**Instructions to follow:** Reproduce the entries below exactly, but only from the line containing "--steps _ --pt" to the line containing "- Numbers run", inclusive.

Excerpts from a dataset
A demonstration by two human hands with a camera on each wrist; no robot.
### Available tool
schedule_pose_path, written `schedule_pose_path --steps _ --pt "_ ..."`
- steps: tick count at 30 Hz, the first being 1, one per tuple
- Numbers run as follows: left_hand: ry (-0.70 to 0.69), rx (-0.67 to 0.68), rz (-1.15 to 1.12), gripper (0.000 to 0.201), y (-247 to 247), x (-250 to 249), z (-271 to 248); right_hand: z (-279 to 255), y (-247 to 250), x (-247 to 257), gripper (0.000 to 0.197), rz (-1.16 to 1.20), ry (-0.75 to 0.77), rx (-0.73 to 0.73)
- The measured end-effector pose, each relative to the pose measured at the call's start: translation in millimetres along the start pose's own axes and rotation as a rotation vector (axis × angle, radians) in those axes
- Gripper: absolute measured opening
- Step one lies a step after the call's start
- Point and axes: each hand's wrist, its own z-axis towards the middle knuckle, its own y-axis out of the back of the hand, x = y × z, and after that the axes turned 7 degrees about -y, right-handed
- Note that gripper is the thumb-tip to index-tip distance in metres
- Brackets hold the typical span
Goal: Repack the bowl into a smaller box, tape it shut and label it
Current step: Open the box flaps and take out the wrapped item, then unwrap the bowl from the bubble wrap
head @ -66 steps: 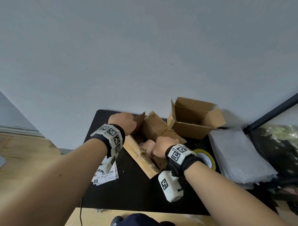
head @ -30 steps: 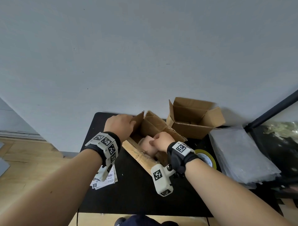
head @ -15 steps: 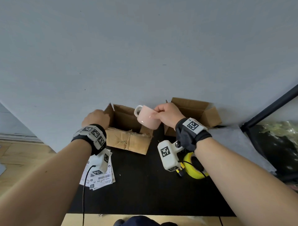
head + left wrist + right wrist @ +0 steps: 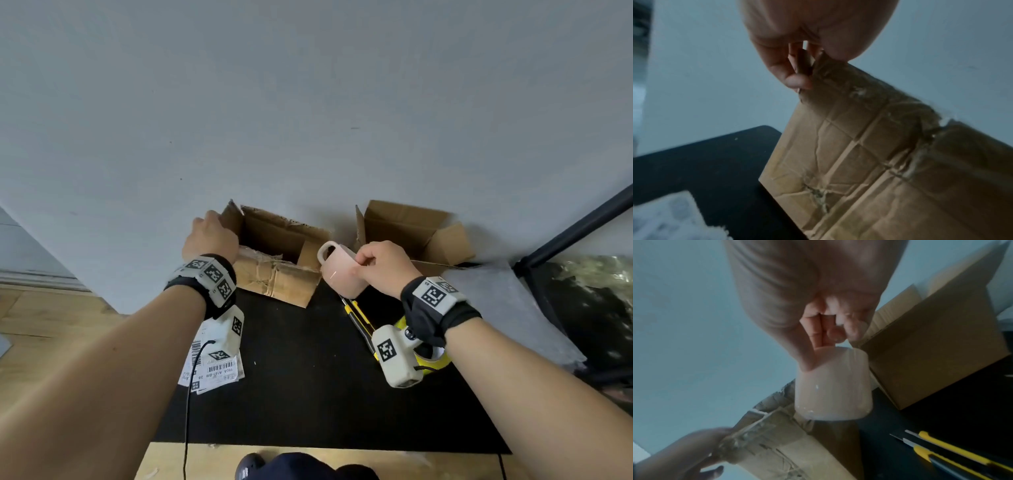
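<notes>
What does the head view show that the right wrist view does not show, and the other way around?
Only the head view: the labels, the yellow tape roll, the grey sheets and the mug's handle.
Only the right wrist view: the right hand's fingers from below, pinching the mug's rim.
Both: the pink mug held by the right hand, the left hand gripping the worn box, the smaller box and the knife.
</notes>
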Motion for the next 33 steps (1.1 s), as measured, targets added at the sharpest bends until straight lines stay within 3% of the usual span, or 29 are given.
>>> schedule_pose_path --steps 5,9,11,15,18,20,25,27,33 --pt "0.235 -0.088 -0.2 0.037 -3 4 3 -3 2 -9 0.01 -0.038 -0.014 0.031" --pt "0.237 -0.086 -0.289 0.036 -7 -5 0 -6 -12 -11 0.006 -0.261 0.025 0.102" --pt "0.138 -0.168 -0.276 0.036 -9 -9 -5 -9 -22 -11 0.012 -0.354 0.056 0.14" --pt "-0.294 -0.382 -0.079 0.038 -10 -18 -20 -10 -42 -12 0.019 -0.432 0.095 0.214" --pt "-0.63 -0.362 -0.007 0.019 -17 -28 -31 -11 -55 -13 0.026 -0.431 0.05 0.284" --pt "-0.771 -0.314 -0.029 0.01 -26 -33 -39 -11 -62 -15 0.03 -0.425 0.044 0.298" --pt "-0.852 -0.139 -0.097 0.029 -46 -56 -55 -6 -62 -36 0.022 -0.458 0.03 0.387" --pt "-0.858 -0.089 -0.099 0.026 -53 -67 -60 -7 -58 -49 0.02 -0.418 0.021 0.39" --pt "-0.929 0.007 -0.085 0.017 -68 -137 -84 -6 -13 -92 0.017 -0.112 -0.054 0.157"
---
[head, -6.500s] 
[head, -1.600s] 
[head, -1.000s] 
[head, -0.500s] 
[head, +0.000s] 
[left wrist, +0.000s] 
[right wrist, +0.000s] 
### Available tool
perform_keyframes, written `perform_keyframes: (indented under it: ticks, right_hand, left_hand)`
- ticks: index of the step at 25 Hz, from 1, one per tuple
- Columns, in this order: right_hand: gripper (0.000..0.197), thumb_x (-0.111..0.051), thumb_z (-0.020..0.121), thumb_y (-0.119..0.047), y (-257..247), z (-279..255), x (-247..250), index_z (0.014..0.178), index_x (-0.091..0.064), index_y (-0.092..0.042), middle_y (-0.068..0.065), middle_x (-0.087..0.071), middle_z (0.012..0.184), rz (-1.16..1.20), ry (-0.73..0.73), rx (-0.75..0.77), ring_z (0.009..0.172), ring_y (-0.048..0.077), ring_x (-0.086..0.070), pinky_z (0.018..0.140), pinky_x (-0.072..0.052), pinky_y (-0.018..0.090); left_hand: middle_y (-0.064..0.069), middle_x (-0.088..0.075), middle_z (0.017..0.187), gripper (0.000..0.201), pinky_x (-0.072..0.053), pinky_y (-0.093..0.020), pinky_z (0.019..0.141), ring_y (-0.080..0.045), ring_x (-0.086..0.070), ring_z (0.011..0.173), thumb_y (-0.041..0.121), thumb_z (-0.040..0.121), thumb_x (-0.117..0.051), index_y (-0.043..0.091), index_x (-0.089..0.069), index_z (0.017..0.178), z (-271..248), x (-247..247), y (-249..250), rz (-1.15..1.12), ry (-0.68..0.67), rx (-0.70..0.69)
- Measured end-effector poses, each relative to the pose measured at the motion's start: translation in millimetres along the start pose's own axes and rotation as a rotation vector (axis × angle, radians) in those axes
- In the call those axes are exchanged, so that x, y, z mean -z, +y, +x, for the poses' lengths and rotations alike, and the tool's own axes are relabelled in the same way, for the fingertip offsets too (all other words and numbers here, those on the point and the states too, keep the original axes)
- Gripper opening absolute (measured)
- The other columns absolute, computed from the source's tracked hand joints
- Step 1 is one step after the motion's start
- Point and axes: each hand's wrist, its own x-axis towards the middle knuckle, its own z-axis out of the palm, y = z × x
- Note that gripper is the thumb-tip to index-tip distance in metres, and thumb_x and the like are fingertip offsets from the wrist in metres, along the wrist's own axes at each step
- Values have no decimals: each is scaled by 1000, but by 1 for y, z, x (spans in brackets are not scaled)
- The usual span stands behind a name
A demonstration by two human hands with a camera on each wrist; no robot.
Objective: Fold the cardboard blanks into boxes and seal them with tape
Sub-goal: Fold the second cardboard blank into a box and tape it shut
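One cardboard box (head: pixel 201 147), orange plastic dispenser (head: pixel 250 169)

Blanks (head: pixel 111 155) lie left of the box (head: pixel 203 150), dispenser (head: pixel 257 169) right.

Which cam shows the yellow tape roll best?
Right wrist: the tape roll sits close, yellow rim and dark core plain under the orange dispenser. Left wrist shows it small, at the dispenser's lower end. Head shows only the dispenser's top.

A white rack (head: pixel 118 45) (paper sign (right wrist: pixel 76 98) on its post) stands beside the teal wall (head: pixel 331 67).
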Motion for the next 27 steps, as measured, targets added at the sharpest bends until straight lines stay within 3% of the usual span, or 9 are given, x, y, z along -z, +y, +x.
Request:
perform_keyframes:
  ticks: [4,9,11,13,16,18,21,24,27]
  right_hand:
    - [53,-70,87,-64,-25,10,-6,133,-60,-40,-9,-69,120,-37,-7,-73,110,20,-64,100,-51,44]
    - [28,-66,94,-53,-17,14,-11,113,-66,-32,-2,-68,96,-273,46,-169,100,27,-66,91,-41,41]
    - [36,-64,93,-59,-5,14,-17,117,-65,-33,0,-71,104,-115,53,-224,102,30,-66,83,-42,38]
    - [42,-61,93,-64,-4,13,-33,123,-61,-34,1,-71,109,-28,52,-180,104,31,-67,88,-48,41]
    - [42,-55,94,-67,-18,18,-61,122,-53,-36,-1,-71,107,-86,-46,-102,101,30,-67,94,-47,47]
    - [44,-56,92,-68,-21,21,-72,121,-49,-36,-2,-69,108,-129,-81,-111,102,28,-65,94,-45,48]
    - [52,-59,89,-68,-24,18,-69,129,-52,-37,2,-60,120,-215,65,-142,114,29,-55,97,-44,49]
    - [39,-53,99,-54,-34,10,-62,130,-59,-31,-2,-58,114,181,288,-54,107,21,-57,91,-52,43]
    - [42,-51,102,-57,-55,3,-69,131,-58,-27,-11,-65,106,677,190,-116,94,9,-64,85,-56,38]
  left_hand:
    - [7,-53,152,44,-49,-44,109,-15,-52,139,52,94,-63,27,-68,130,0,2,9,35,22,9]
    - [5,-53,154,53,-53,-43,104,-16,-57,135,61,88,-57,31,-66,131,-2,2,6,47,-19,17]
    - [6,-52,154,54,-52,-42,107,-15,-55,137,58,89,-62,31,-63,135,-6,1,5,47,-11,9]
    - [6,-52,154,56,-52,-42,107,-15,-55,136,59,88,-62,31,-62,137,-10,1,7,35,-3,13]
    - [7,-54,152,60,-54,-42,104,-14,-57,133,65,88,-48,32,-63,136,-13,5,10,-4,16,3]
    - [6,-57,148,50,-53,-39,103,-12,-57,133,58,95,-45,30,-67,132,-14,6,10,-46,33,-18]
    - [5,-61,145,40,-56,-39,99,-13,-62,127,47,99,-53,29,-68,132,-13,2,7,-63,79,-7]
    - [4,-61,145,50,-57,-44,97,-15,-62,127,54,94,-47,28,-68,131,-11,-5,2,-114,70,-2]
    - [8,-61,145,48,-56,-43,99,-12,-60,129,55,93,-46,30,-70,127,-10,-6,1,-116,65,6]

**Task response:**
schedule_pose_path, written `schedule_pose_path --steps _ --pt "_ ..."`
- steps: tick count at 30 Hz, the first being 1, one per tuple
- Numbers run as follows: left_hand: ry (-0.70 to 0.69), rx (-0.67 to 0.68), rz (-1.15 to 1.12), gripper (0.000 to 0.201), y (-247 to 247), x (-250 to 249), z (-271 to 248); right_hand: z (-279 to 255), y (-247 to 250), x (-247 to 257), gripper (0.000 to 0.197), rz (-1.16 to 1.20), ry (-0.75 to 0.77), rx (-0.73 to 0.73)

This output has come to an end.